そんな茶番が繰り広げられている横で、康司は必死に応戦していた。すでに召喚されているあの黄色い毛玉が、美麗に襲い掛かる。
「ふふっ、ぬるいですわ」
いつものように右手人差し指に収束させた光を、二メートルほど伸ばしたところで固定して、鞭のように振るった。
「さあ、わたくしに跪きなさい!
ぴしりっ! と毛玉が打たれる。
『ぴぎぃい♡』
うわー、とドン引きな康司を置き去りにして、毛玉は恍惚な表情を浮かべ、全身をざわつかせた。
「えい、えいっ!」
『ぴ、ぴぎ、ぴぎいいいっ♡♡』
打たれながら美麗のおみ足に体をすりつける毛玉。
「ふふふ、気色悪いっ!」
そして、学校指定の少し濃いブラウンのローファーで踏みつけた。
『ぴっぎいいいいっ!』
どぎついパステルイエローの残光を残して、毛玉は消え去った……。
「え、えーと、なんかすいません……」
躾けのなっていないペットが粗相をした、ような気がして、康司は目を泳がせながら謝った。
「いいえ、お気になさらずに」
言って、康司にもぴしりっ! と一撃を加える。
「ああ、ごめん瑠璃……お兄ちゃんは、お兄ちゃんはまた一歩……本物に……」
若干頬を染めながら、康司は崩れ落ちた。
「や、山瀬くん!? くそがあっ!」
右目で会長、左目で副会長……と視界に入れようとして。
「え? な、何も見えない!?」
見れば三太の頭をすっぽりと闇が覆っていた。
「同じ手には、かからない」
佳奈が冷たく言い放つと、その闇が密度を増していく。
「あ、があ!?」
その重さに耐えきれず、三太は転がって動かなくなった。
「キミは……私が……っ、違う」
小さく首を横に振り、最後の言葉は何とか胸にとどめた佳奈だった。
「あ、青っ、山っ!?」
「三太くんっ!」
遅れてやってきたましろとあおいは、愕然とした。
「あらあら、ごゆっくりなご登場ですこと」
「もう、終わった」
余裕の表情の美麗。
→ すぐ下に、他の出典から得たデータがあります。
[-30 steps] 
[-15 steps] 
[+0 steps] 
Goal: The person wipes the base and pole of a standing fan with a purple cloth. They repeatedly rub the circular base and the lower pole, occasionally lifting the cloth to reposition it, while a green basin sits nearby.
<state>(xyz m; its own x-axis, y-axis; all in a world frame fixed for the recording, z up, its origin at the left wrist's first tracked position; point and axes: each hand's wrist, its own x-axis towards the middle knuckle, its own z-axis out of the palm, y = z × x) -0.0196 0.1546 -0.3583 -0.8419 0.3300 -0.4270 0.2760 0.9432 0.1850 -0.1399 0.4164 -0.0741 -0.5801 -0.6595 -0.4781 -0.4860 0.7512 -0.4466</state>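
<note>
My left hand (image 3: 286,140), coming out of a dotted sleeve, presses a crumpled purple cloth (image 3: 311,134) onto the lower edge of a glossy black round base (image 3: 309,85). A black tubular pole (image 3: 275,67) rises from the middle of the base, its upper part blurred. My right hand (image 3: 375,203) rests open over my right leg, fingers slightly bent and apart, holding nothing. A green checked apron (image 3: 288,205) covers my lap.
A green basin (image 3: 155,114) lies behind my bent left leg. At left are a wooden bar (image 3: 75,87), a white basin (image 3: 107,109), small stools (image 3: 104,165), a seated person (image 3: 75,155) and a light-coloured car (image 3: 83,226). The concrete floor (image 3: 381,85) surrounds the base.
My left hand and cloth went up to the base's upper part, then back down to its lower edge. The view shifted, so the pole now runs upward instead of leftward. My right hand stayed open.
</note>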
佳奈はいつも通りの能面で出迎える。
「あおい、二人を頼む」
「わかった」
ましろの指示にあおいは素早く駆け出した。
「てめえら、いい度胸だ」
ましろは静かに怒っていた。今までに感じたことのないようなその怒りに戸惑いつつも、委員会の二人を鋭く睨めつけるのだった。